HealthCareCAN member institutions and health organizations can play a role, particularly in providing mental health supports and resources for its frontline workers. A recent article in the Journal of the American Medical Association outlines that frontline workers want: 1) to be assured that their concerns
are being recognized and that work is ongoing to mitigate these concerns; and 2) to be asked what they need and that efforts are being made to meet these needs.

Healthcare organizations can support their health workforce by: creating channels to provide input and feedback, such as listening groups, an email suggestion box, town halls, leadership walkarounds; providing rapid training to support critical knowledge and appropriate mentoring and access to experts for new direct care providers; and providing access to healthy meals and hydration, lodging for workers on extended shifts, transportation assistance for those who are sleep deprived, support for childcare needs, emotional support and regular check-ins.

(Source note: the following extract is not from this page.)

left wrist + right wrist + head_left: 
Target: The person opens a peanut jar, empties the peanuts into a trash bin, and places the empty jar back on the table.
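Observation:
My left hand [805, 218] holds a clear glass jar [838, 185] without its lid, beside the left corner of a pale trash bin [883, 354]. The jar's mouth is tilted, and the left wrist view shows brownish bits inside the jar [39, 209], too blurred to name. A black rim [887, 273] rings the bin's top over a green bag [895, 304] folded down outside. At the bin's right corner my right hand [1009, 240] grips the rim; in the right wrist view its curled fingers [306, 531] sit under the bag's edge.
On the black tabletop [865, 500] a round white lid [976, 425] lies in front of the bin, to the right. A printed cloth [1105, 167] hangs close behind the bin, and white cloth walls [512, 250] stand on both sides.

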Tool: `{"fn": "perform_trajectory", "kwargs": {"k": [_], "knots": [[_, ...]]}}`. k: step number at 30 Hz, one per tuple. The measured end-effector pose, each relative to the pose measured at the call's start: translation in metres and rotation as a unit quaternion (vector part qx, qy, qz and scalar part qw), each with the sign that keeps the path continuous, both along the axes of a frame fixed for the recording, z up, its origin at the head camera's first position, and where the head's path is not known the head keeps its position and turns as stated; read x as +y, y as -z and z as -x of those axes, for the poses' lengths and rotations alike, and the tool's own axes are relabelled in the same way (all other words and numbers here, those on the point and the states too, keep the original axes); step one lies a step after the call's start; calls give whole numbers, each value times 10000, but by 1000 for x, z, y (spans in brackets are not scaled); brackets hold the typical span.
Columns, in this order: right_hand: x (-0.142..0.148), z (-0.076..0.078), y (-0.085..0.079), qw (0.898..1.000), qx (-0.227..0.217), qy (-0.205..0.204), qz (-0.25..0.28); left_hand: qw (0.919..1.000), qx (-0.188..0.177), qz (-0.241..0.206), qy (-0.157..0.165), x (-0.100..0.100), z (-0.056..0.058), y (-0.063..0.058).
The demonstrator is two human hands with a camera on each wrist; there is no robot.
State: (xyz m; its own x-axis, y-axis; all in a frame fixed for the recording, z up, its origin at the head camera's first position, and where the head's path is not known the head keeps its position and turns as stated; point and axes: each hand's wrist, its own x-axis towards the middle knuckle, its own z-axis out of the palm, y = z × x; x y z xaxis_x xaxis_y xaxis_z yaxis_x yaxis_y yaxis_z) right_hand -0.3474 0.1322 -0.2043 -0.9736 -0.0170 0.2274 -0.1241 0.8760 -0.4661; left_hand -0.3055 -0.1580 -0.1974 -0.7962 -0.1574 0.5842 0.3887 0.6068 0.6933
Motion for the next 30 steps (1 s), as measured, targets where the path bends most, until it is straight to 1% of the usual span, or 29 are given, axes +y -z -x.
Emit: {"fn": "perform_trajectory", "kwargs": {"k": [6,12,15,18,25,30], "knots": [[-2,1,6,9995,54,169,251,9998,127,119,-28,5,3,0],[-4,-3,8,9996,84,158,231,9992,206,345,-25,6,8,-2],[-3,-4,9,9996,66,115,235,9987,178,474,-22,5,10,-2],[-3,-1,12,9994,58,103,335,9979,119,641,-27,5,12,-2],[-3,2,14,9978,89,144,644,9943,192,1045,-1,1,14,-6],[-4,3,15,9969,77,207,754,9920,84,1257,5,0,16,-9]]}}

At the federal level, HealthCareCAN will continue to draw attention to the challenges the pandemic is having on hospitals, healthcare organizations, academic health sciences centres and their healthcare workers. We will continue to push for member access to infrastructure funding programs to increase physical capacity, address our facility’s huge environmental footprint and build pandemic preparedness into our healthcare facilities.

HealthCareCAN is also committed to working with Minister Hajdu and her staff to address the shortage and well-being of our healthcare workers. We will continue to call for increased investments for research into both the short- and longer-term mental health impacts of this pandemic and the development of supports, specifically for healthcare workers.

Canada requires a strong healthcare system. The frontlines are where the COVID-19 battle and future global pandemic battles will be won.